Columnists (no names here) have called it a “dead medium.”

Psychological researchers say 40 percent of UK office workers admit to nervousness when using it.

And serious therapies exist to reduce the onset and existence of telephobia. 

Yup, you got it:  The fear of the phone.

It’s not a yesterday statistic (the survey we cite was conducted in 2013).  Nor is it limited to 18 to 24ers who are, in large part, tied to texting and emailing.  Rather, many employees these days (94 percent according to the study) simply prefer email over any other communication channel.

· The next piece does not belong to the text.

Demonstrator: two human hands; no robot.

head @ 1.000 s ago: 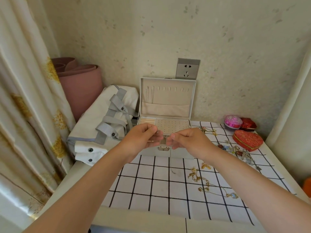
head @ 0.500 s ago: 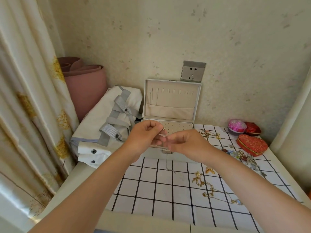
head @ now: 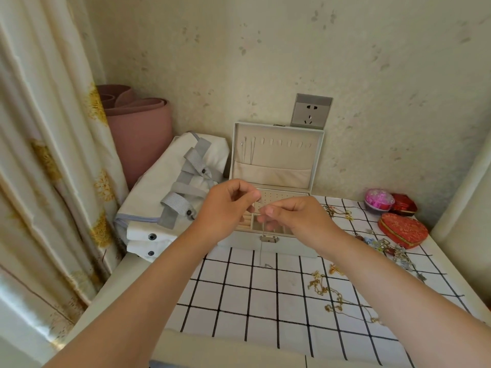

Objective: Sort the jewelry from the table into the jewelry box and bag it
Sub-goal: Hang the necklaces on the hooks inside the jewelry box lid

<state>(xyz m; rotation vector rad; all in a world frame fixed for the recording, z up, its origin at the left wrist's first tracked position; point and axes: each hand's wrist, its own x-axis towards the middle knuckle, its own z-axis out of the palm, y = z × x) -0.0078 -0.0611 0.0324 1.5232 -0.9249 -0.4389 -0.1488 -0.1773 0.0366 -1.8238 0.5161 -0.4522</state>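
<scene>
Both hands raised over the front half of the open jewelry box [head: 289, 247], which sits at the back edge of the tabletop [head: 228, 351].

Left hand [head: 225, 208]: thumb and forefinger pinched on 1 end of a thin silver chain [head: 262, 245], other fingers curled in. Right hand [head: 297, 219]: same pinch on the same chain, just beside the left. Tiny bright bit between the 2 pinches, too small to name.

Chain slack below the right pinch, down past the box's front wall and clasp, lower end on the checked cloth [head: 239, 301]. Very fine, hard to trace against the box; stretch between the fingers barely visible.

Box lid upright against the wall, row of hooks inside, something fine hung at the lid's left; cannot tell what. Tray compartments mostly hidden behind the hands.

White bag [head: 164, 181] with grey straps at the left back corner, just beside the box.

Gold chains [head: 322, 288] tangled on the cloth toward the right front; count unclear. Beaded cluster [head: 390, 248] near the right edge, blurred. More gold [head: 337, 211] near the back edge.

Red heart box [head: 403, 229], pink round box [head: 378, 200] and 1 more red box [head: 405, 205] at the right back corner, the last partly behind the pink one. Front edge of the tabletop cut off by forearms and frame.
</scene>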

Why?  Let us list the ways telephone talk is shunned:

  • It can be intrusive
  • Playing phone tag is annoying
  • We can’t read what someone’s really thinking
  • It’s time consuming (retrieving and listening to messages)
  • The caller rambles
  • It’s too much of an expectation (to return calls)
  • It’s rude … and an imposition.

Seriously?   We’re sad.  Friends and family aside, a telephone call – like snail mail – can brighten our day.  A real-time exchange, even one that’s sudden, allows us to find out what’s going on, without reading between the e-lines.  It gives us permission to simply listen, to emote, to interact with colleagues, vendors, peers, managers, and leaders.  At our best, we can be comfortable and confident, and bring clarity to a conversation that, yes, might have rambled. 

What would Alexander Graham Bell say?  “To ask the value of speech is like asking the value of life.”